On X86 (and similar OOO cores) unrolling is very limited, and even if the runtime unrolling is otherwise profitable, the expense of a division to compute the trip count could greatly outweigh the benefits. On the A2, we unroll a lot, and the benefits of unrolling are more significant (seeing a 5x or 6x speedup is not uncommon), so we're more able to tolerate the expense, on average, of adivision to compute the trip count.

I totally agree with this comment. Most of AArch64 Cores support h/w divider including floating point. So I think we can have unrolling oppotunity more.

I see. LGTM. You can merge it if no one objects.

After this commit merged, @hfinkel upload new commit r237947.

On X86 (and similar OOO cores) unrolling is very limited, and even if the runtime unrolling is otherwise profitable, the expense of a division to compute the trip count could greatly outweigh the benefits. On the A2, we unroll a lot, and the benefits of unrolling are more significant (seeing a 5x or 6x speedup is not uncommon), so we're more able to tolerate the expense, on average, of adivision to compute the trip count.

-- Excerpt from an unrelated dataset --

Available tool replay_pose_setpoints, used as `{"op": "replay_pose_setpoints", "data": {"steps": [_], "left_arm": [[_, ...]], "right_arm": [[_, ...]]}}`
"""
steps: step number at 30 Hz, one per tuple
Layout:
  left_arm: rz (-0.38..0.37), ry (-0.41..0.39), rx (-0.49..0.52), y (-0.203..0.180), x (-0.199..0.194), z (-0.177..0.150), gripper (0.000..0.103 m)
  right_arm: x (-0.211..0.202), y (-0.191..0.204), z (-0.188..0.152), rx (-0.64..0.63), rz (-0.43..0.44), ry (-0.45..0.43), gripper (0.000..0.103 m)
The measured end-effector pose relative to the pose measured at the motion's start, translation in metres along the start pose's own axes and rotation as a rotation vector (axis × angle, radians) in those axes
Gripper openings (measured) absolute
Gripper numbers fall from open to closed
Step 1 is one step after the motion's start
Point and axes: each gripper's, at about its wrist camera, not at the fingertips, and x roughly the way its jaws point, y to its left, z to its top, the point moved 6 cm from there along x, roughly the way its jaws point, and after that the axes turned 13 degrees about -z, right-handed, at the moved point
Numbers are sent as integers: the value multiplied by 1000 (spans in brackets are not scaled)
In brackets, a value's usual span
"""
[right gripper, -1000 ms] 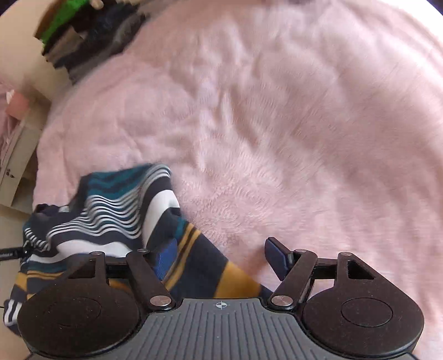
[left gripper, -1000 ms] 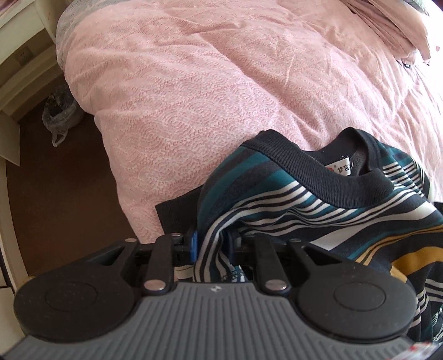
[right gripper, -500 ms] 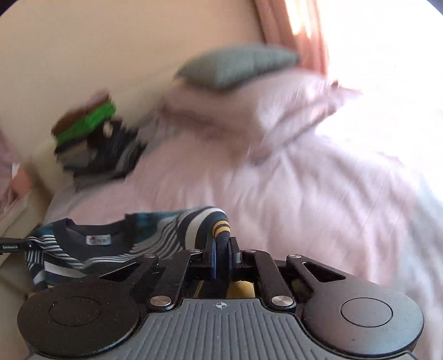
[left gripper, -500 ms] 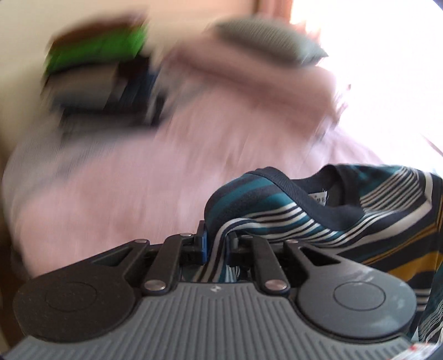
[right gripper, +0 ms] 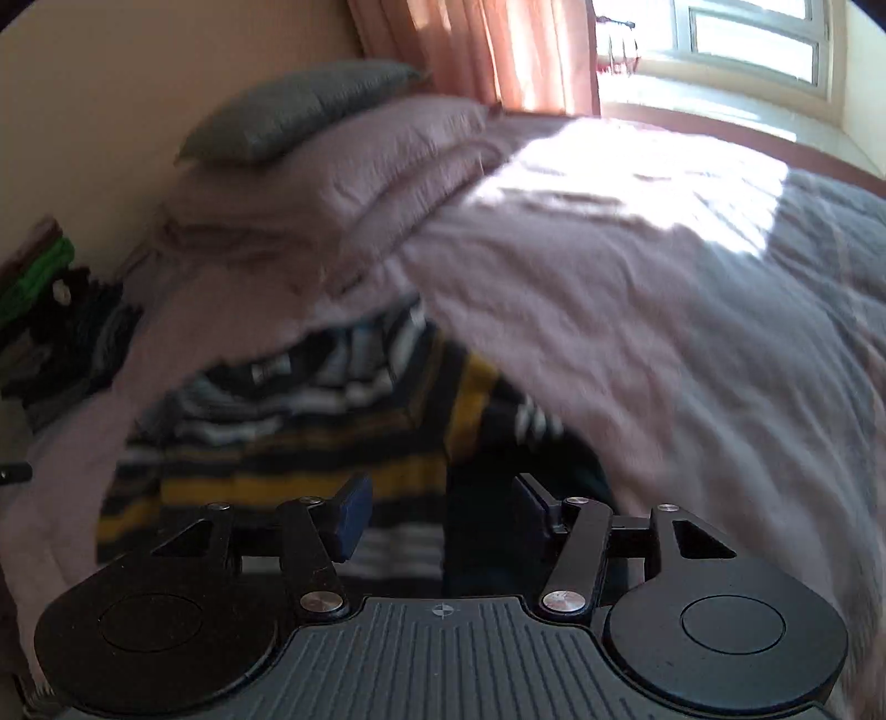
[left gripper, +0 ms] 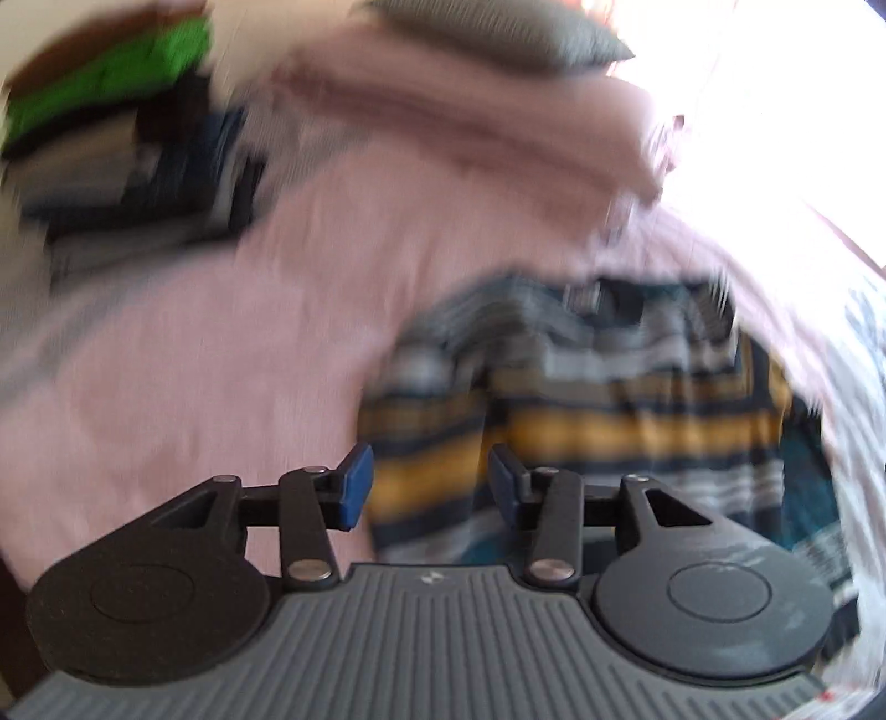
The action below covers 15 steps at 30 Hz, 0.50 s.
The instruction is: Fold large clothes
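A striped sweater point(left gripper: 609, 399) in navy, teal, white and mustard lies spread on the pink bed cover point(left gripper: 194, 343), its collar toward the pillows. The left wrist view is blurred by motion. My left gripper point(left gripper: 432, 487) is open just above the sweater's lower left part, with nothing between its blue pads. In the right wrist view the same sweater point(right gripper: 310, 437) lies ahead and to the left. My right gripper point(right gripper: 440, 512) is open too, over the sweater's lower right edge, holding nothing.
A stack of folded clothes point(left gripper: 111, 144) with a green piece on top sits at the far left of the bed. Pink pillows point(right gripper: 343, 183) and a grey cushion point(right gripper: 293, 111) lie at the head. A curtain point(right gripper: 487, 50) and bright window point(right gripper: 747, 44) stand beyond.
Both grippers were shut on the sweater half a second ago and lifted it. They have now let go, opened, and the sweater lies flat on the bed.
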Motion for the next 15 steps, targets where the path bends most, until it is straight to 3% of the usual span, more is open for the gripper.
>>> {"op": "replay_pose_setpoints", "data": {"steps": [3,6,9,11,13,15], "left_arm": [[43,114,-35,11,-7,-80,51],[113,155,-122,33,-25,-134,58],[147,119,-239,59,-44,-172,66],[131,142,-213,61,-38,-189,84],[54,221,-240,54,-16,-205,84],[63,238,-308,48,3,-218,80]], "right_arm": [[16,-27,-97,14,-112,189,53],[15,-61,-146,178,-155,280,55],[10,-88,-157,403,-113,276,58],[11,-95,-154,496,-91,277,64],[16,-98,-147,553,-99,285,67],[18,-98,-142,587,-117,286,68]]}}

I totally agree with this comment. Most of AArch64 Cores support h/w divider including floating point. So I think we can have unrolling oppotunity more.

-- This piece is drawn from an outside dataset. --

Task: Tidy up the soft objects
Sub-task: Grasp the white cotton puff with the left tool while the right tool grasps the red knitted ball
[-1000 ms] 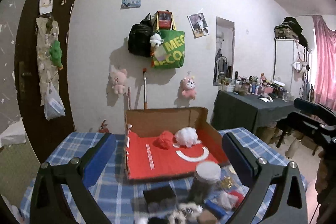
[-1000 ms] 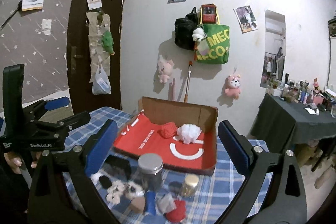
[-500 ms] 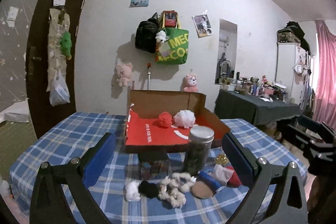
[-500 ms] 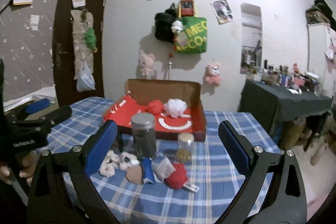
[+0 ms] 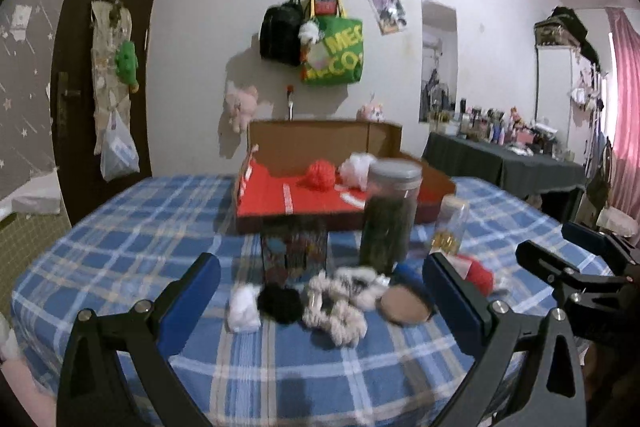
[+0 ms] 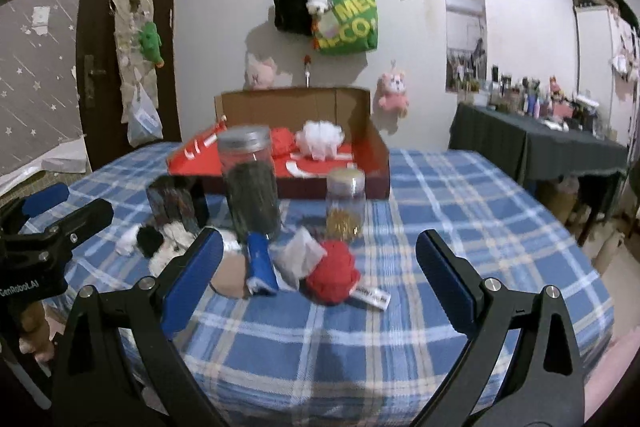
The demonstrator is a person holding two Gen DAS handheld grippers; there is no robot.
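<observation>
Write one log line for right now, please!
left gripper: open, empty | right gripper: open, empty | red pompom: on table | box: two pompoms inside

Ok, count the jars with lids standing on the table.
2. The tall jar with dark contents stands in front of the cardboard box; the shorter jar with gold contents stands right of it. Clutter could hide others.

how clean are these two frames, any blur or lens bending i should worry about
Left wrist view: motion blur smears the tall jar and the scrunchies, and the fisheye bows the door frame. Right wrist view: a little sharper, though the tall jar is still soft; the red pompom reads clearly. Dim, even room light in both, with dark corners.
</observation>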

Hmm, I don't know how hfinkel's comment supports your case. I can see how the trade-off is beneficial for his case of an in-order processors but not for an out-of-order. Did you run SPEC?

Thanks Adam.

I just wan to say on AArch64, division cost is not high for forgiving unrolling oppotunity.
so I just agreed with

we unroll a lot, and the benefits of unrolling are more significant, so we're more able to tolerate the expense, on average, of adivision to compute the trip count.

I just ran Single & MultiSource Benchmarks. I am not sure that I can run SPEC or not in a few days.

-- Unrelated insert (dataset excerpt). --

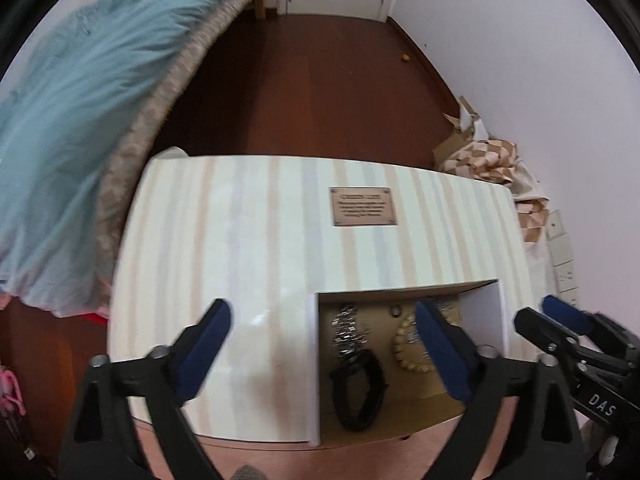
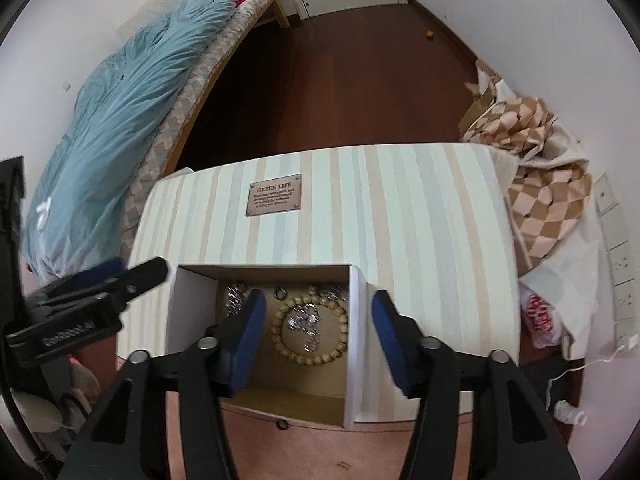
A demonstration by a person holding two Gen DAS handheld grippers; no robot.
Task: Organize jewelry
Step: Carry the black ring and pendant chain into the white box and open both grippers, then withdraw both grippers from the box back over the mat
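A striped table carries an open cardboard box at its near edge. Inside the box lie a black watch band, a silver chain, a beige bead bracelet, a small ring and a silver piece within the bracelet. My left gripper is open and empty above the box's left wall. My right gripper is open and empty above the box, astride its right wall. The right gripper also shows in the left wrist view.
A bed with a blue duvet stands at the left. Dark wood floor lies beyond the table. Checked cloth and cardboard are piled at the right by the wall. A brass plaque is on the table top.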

I am curious about performance regression on Cyclone. Is this patch harmful for Cyclone or Twister?

-Junmo

Hi,

I just wan to say on AArch64, division cost is not high for forgiving unrolling oppotunity.

I'm not sure about this. If the loop is inside a loop nest and the inner loop trip count is low, the division could well become significant as on many cores it is not pipelined.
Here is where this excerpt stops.